SB 8Feb13.03
I have done quite a lot in my life, so it’s quite refreshing to be able to find a new experience. I was able to do so last week, courtesy of Spirited Bodies. They organised a large scale life drawing session in The Mall Galleries, just down the road from Buckingham Palace, next to Admiralty Arch. About 16 models participated, and there were, I think, 60 or 70 artists. Two of the models sat clothed for portrait work. Four formed a naked pose based on Michaelangelo’s The Deposition, which stayed the same for the full 2-hour session. All of the other models formed a mass nude tableau, re-setting to 3 different positions during the evening.

I was in the 4-model pose, standing as the Nicodemus (or possibly Joseph of Arimathea) figure at the back. This was physically challenging, there being no room for any movement, but the results made it worthwhile. One drawing is shown above. More can be seen on the Spirited Bodies website.

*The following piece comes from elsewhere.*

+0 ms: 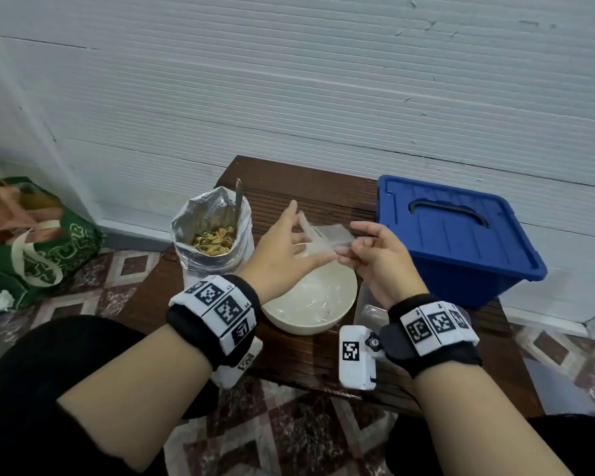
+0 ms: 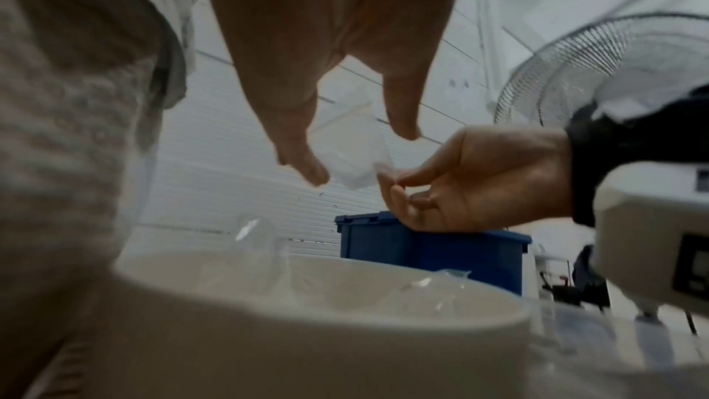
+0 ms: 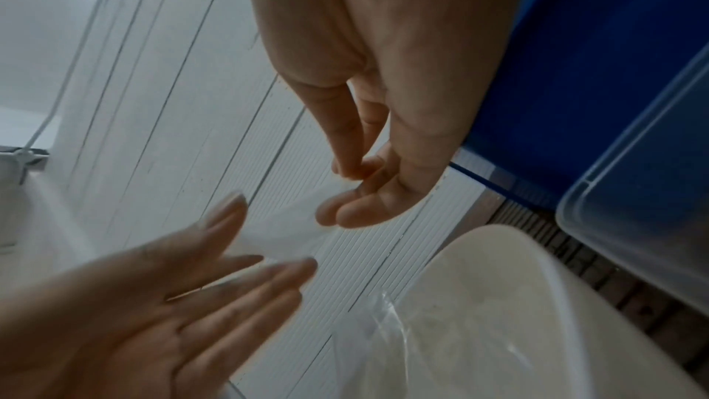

Life models usually work alone, so as well as the artistic satisfaction, this event afforded a welcome opportunity to meet and talk to other models. In my pose, all had some experience, but in the main tableau, some were first-time models. They seemed enormously pleased with the boost to their confidence after the posing was over.

So, all in all, this was an excellent occasion. I am so glad that I was able to participate.



This picture shows me in a fairly uncomfortable pose in physical terms. It offers interesting body and muscle shapes for the artists to depict, but can hurt after a while. If one were a prisoner of war, sitting naked on a stool with hands on head would probably contravene a Geneva Convention. In the art studio, I have used this pose for an entire 2.5 hour session, albeit with frequent breaks; this picture was a result of such a job. It’s an unfortunate fact that interesting poses may involve physical stress for models, but as a model, you learn that interest can also result from more comfortable positions. The latter are the ones that I try to offer more often.

I am also interested in the psychological level of comfort involved in nudity. In the worst situation, the desire to avoid embarrassment can have dire results, as related in I hope that my work as a life model contributes in some small way to making a few young people accept the naked human body as something quite normal, not something to be avoided unnecessarily. National attitudes to nakedness vary a lot. My experience  leads me to believe that the way it is dealt with in Germany is much more healthy than that seen in the UK or most of the USA. Germans accept that nudity can be non-sexual, and so spend much less time worrying about it.

Mother and baby

Mother and baby

This picture nicely shows how an artist managed to draw just what he saw – a mother who knew that the aim was to sit still while being drawn, plus a baby who didn’t.

My working routine as a life model is far from routine. Even within colleges where I have worked for years, the use of life drawing within the syllabus varies with each academic year. Usually, this change seems to be driven by a desire to save money. In a college where I started 7 years ago, in the first year I did 2 or 3 half days a week throughout the year. With students working towards the same qualification, this year I did 4 sessions a week for 2 months, and that was all. I mostly work in colleges of further education, which sit between high schools and universities, bridging the gap for those 16-19 year old students that don’t move directly from one to the other. I have just taken on another assignment with such an establishment, but they have booked me for a block of 5 weeks (half a term) to do 7 sessions a week. They appear to use 1 model per half term like this, so completing a lot of classes per year. I have yet to find whether this is a small number of students getting a lot of experience, or many different students taking fewer classes. I do, however, despite the fact that it means less work for me, like this college’s aim of letting the students work with a variety of models. The other college I have referred to here uses only me, so the students do not even get to draw both genders. That way, I get more work, but the students see quite a lot of just me. This makes for a more relaxed class atmosphere, but may limit their portfolios.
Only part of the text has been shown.